◆ Exercise objective
From the line containing "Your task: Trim" down to the line containing "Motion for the" in the records below, reproduce every line exactly, ends included, and omit all others.

Stored records:
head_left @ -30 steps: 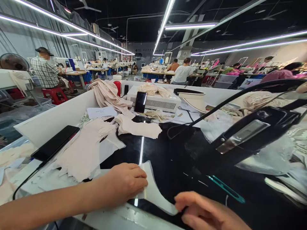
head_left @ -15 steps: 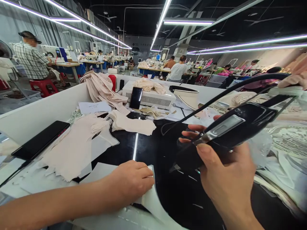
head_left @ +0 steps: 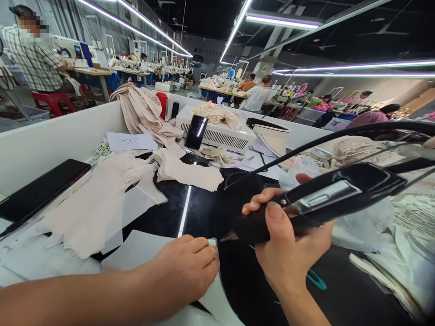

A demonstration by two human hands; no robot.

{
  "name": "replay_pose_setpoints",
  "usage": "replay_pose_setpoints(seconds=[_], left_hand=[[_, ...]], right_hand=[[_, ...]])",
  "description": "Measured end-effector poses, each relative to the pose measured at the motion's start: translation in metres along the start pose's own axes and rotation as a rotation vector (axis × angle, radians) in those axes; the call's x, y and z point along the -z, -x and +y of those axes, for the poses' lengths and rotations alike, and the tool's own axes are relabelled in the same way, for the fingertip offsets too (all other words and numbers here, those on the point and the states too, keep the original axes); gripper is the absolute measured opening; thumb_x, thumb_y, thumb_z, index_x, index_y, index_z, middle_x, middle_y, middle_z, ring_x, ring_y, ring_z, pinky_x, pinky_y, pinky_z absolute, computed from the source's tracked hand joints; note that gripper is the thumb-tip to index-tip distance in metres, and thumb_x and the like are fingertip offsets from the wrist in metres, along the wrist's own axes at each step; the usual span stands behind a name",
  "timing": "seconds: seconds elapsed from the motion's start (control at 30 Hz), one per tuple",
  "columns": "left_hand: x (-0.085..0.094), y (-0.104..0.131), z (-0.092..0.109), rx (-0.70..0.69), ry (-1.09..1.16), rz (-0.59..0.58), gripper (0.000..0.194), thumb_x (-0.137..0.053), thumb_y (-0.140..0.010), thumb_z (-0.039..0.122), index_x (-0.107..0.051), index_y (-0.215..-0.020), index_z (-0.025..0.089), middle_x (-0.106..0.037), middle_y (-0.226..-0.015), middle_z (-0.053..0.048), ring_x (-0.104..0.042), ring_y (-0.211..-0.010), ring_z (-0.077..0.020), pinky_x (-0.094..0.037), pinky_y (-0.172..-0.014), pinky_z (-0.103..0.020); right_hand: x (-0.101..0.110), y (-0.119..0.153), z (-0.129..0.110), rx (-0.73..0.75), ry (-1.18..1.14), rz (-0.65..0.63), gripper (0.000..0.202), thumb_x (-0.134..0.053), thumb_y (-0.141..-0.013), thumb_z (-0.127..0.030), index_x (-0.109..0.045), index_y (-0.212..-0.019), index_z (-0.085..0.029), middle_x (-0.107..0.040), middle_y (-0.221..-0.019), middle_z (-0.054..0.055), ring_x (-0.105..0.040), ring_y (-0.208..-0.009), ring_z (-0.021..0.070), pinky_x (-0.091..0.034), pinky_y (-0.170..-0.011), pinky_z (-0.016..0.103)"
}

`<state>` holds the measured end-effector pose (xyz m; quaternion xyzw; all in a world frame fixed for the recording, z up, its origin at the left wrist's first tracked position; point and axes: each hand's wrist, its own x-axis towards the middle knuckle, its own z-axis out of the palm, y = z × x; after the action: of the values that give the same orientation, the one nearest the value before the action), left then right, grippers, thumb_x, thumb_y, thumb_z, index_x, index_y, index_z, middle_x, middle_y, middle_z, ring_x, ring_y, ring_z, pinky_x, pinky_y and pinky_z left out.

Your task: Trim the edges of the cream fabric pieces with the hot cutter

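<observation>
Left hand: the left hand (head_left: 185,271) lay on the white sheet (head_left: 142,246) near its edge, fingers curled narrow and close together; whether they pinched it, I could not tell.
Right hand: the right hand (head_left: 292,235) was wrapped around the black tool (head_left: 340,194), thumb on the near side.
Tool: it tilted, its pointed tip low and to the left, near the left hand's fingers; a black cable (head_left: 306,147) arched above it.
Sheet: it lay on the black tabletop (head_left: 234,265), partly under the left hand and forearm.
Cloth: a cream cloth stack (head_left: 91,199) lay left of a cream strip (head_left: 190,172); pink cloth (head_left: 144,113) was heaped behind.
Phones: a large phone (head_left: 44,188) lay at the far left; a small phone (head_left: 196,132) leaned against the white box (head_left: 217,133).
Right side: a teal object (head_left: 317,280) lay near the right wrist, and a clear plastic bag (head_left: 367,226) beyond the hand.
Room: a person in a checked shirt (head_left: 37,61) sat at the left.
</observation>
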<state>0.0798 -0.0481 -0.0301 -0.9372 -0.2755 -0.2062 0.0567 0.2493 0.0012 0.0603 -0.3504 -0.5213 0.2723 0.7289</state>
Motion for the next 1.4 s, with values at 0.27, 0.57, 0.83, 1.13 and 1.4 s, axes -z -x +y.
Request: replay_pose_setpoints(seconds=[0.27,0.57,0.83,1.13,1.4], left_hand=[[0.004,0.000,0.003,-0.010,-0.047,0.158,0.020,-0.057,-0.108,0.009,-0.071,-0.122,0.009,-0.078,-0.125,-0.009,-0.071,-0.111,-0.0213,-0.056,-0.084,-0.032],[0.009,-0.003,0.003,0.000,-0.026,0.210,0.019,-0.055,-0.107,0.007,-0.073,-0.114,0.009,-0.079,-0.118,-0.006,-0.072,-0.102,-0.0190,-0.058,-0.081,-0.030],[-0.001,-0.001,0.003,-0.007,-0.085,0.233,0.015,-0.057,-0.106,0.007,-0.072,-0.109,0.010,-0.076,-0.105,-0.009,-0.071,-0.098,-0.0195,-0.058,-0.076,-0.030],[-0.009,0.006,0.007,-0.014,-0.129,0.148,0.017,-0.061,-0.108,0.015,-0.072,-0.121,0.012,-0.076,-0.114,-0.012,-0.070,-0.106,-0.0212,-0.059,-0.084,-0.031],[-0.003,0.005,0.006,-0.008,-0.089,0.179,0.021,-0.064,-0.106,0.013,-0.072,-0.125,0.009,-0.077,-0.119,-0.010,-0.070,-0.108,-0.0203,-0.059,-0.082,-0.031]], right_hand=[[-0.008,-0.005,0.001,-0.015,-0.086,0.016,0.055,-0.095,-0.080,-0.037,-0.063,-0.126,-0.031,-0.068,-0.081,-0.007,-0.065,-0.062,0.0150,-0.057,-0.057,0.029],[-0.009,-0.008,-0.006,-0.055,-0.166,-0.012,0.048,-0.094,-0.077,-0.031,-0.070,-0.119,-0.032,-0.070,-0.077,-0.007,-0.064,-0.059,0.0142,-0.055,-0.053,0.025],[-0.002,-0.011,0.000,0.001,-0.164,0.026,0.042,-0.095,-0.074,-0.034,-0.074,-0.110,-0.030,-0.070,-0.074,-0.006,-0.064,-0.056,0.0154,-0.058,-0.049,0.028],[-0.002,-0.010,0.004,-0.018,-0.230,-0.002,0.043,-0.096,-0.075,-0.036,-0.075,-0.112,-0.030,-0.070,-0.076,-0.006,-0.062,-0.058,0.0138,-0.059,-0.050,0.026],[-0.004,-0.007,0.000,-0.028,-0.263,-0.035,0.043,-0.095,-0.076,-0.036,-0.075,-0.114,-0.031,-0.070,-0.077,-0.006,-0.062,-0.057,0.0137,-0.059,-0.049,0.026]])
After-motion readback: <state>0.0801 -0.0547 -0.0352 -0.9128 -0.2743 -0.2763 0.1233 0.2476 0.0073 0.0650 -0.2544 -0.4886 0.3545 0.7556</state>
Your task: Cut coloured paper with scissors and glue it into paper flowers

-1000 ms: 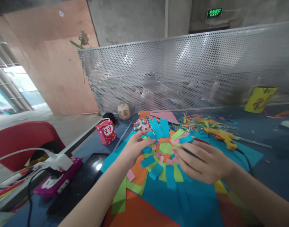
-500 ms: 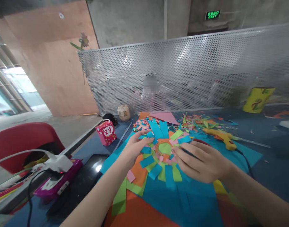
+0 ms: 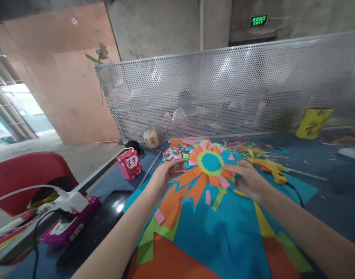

◆ Exercise result
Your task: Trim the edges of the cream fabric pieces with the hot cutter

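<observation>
Left hand: the left hand (head_left: 185,271) lay on the white sheet (head_left: 142,246) near its edge, fingers curled narrow and close together; whether they pinched it, I could not tell.
Right hand: the right hand (head_left: 292,235) was wrapped around the black tool (head_left: 340,194), thumb on the near side.
Tool: it tilted, its pointed tip low and to the left, near the left hand's fingers; a black cable (head_left: 306,147) arched above it.
Sheet: it lay on the black tabletop (head_left: 234,265), partly under the left hand and forearm.
Cloth: a cream cloth stack (head_left: 91,199) lay left of a cream strip (head_left: 190,172); pink cloth (head_left: 144,113) was heaped behind.
Phones: a large phone (head_left: 44,188) lay at the far left; a small phone (head_left: 196,132) leaned against the white box (head_left: 217,133).
Right side: a teal object (head_left: 317,280) lay near the right wrist, and a clear plastic bag (head_left: 367,226) beyond the hand.
Room: a person in a checked shirt (head_left: 37,61) sat at the left.
</observation>
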<state>0.0798 -0.0481 -0.0301 -0.9372 -0.2755 -0.2062 0.0567 0.2493 0.0012 0.0603 -0.3504 -0.5213 0.2723 0.7289</state>
Motion for the next 1.4 s, with values at 0.27, 0.57, 0.83, 1.13 and 1.4 s, axes -z -x +y.

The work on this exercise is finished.